Сейчас необходимо именно умиротворение. Хотя бы временное.
— Хорошо. — наконец молвил Сулим. — Я иду на улицу.
Вот только тон совсем не убедил визиря, что жрец сделает именно то, о чём его просят. Как знать, не поступил ли он наоборот?
***
Люди старика с горы, хорошего друга отца, Алима немного пугали. Недавно он сидел за столом с командирами наёмников, слушал их рассказы о войнах и сражениях, но… то были другие люди.
Они пахли порохом, походным костром, горящими городами. Люди старика с горы пахли только могилой.
Убийцы обыкновенно меньше всего похожи на убийц, и это как раз тот случай. Все двадцать человек, что прибыли в дом ар-Малави, были на вид самыми обыкновенными. Не высокие и не низкие, не толстые и не худые, в простой одежде — но добротной и практичной. Ни у кого тут не было повязок на глазах, страшных шрамов, жутких лиц. Мужчины как мужчины, внимания не обратишь.
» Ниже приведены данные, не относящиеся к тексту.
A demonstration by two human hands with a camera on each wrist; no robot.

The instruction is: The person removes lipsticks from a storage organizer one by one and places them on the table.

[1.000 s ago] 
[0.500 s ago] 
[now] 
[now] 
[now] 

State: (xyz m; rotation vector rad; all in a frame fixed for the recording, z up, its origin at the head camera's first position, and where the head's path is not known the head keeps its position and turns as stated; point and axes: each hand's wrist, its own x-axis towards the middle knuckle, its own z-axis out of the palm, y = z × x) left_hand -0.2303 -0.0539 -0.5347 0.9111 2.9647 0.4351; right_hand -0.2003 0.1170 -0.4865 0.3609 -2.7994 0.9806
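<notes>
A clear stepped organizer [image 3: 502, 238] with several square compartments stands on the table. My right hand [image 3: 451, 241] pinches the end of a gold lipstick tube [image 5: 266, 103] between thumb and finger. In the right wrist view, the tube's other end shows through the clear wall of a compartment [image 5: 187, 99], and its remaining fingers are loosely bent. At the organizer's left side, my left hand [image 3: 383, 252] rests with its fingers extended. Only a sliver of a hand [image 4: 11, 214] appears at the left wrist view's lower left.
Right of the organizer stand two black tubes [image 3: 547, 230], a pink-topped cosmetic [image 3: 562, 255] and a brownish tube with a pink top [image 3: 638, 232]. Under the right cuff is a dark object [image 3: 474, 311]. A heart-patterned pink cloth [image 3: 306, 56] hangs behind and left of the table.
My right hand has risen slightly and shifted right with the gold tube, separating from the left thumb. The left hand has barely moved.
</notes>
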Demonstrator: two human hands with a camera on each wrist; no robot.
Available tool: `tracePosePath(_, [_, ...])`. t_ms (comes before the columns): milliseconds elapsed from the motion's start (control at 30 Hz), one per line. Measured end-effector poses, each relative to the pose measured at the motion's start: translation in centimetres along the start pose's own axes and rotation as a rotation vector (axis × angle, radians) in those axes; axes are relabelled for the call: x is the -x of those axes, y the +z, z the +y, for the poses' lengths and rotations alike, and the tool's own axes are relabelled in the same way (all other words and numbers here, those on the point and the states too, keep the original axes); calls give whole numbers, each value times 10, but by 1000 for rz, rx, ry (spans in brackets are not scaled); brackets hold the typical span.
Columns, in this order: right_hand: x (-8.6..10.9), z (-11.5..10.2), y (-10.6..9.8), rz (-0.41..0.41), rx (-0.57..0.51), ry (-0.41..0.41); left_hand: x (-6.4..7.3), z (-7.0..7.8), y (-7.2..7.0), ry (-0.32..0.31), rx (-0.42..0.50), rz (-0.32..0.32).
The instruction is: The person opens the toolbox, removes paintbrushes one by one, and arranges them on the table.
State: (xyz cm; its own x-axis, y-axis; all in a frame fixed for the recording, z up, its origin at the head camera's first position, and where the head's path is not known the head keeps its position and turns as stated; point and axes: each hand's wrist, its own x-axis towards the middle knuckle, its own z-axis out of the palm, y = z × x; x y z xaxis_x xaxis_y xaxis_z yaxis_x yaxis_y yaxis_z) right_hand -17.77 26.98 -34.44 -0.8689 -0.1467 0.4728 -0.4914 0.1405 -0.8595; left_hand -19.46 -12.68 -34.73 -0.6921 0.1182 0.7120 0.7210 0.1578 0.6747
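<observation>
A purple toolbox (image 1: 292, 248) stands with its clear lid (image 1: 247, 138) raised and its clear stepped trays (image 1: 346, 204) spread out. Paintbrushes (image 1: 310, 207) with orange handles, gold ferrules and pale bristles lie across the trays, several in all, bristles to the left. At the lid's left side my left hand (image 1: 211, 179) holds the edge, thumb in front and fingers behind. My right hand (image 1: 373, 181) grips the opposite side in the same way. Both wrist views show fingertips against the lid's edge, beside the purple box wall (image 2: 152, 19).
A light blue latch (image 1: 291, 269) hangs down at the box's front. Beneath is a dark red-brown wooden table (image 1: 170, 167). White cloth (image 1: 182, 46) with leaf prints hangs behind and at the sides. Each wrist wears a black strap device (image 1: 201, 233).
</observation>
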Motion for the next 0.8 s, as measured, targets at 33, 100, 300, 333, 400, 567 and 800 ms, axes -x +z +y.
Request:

Но их готовили на той самой горе. А значит — едва ли во всём Шере есть люди опаснее.
— Гляди! Идут!
Они следили за гостевым дворцом через отверстия в плотных занавесках, со второго этажа. Атака начиналась неплохо: нанятые для неё бандиты даже догадались разделиться, чтобы перекрыть улицу на случай подкрепления.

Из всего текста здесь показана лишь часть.